Our goal was specific: to be able to quickly and seamlessly pull clean data from multiple systems to gain a 360-degree view of our customers and thereby target our products and services to them.
But that goal was hindered by an underlying challenge I’d faced in every other industry I’d worked in: the integral need to coordinate disparate operations systems. To do so (in any context) requires a multilingual software program that can read all coding languages, and is thus able to query and retrieve info from any operating system directly without having to reconfigure the operating systems themselves. This is not only faster and more cost-effective to set up, but it helps to identify the existence and source of bad data, so you’re able to make better decisions based on reliable and more easily accessible information.
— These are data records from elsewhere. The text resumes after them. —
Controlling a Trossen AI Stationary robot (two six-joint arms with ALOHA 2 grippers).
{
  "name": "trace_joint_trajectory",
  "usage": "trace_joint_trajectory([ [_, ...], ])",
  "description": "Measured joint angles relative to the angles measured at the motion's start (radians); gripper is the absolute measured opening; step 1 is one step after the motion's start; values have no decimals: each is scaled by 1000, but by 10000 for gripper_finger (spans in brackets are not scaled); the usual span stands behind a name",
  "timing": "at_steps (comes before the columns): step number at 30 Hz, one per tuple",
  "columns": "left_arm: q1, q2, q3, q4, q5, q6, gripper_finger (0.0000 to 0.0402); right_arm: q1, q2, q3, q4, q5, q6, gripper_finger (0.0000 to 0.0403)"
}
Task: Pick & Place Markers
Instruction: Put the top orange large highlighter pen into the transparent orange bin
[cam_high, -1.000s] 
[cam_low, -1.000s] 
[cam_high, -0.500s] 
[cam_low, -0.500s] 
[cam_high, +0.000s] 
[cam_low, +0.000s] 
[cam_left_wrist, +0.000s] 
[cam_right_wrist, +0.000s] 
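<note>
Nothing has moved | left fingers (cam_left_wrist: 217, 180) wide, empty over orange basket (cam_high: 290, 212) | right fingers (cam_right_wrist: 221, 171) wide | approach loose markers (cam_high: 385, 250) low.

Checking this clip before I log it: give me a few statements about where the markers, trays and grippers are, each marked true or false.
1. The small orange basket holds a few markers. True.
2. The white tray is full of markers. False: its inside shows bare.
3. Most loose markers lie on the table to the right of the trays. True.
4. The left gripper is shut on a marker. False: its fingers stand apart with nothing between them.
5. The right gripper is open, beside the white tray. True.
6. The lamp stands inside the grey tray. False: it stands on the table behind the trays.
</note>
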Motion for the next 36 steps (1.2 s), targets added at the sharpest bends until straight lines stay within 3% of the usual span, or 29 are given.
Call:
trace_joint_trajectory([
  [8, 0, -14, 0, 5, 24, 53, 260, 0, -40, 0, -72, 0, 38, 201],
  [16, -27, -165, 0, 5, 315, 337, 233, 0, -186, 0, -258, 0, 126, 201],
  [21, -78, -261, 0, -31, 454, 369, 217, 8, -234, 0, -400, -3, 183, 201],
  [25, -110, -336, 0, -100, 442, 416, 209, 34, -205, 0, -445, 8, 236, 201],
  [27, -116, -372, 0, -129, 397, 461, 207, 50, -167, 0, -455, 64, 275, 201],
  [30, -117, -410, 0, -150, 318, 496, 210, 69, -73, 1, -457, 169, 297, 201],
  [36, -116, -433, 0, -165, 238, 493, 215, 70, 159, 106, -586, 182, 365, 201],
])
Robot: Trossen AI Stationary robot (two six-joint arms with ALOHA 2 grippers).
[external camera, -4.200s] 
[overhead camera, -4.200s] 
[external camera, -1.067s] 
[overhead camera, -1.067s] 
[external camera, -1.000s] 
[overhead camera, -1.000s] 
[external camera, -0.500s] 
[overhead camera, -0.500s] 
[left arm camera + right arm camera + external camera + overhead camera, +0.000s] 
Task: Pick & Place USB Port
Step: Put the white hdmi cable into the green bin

Challenge #3: Analyzing Data, Simply
It wasn’t until I reached the utility sector, where I was tasked with choosing an integration tool for a massive smart metering project at BC Hydro, British Columbia’s primary utility company, that I saw the solutions I’d been looking for in motion. I was faced with the same challenges as before: needing a real-time, contextual view of my “fleet” (two million smart meters in the field) and integrating disparate systems (work order routing, asset management, etc.). And in fact, utilities have pioneered machine intelligence technology for the Industrial Internet with the potential to benefit from capturing, analyzing, and interpreting data from any kind of sensor-equipped field device. But this time I had the added challenge of needing something engineered for business users rather than IT staff and other technical experts. With the smart meter rollout being new to the whole company, we needed a tool that was easy to use and quick to learn so that non-technical business users could leverage its full potential with a minimal learning curve.
No matter what type of data or devices you’re looking to manage, a simple interface is key.
It should take no more than a single day’s training to learn to use it to its full capacity, and everyone from the most junior operations staffer to the company CEO should be able to use plain English query language (much like what you’d type into Google) to retrieve valuable and actionable data.
The Balancing Act
As CIOs, we are destined to perform a constant balancing act: championing progress and pioneering innovative solutions in a risk adverse and change-resistant environment. We must stay ahead of the curve, yet, above all, keep the lights on and the technology stable. Rest assured that this is possible – if you know what to look for in a software solution. Whether or not it has already been applied to your industry, machine intelligence technology for the Industrial Internet is in use on a daily basis in enterprises around the world, and can be adapted to almost any application. Above all, look for a technology platform engineered to solve a business problem, rather than a technical problem – one that allows you to manage and analyze data from disparate systems at scale and extract meaningful insights, all in real time.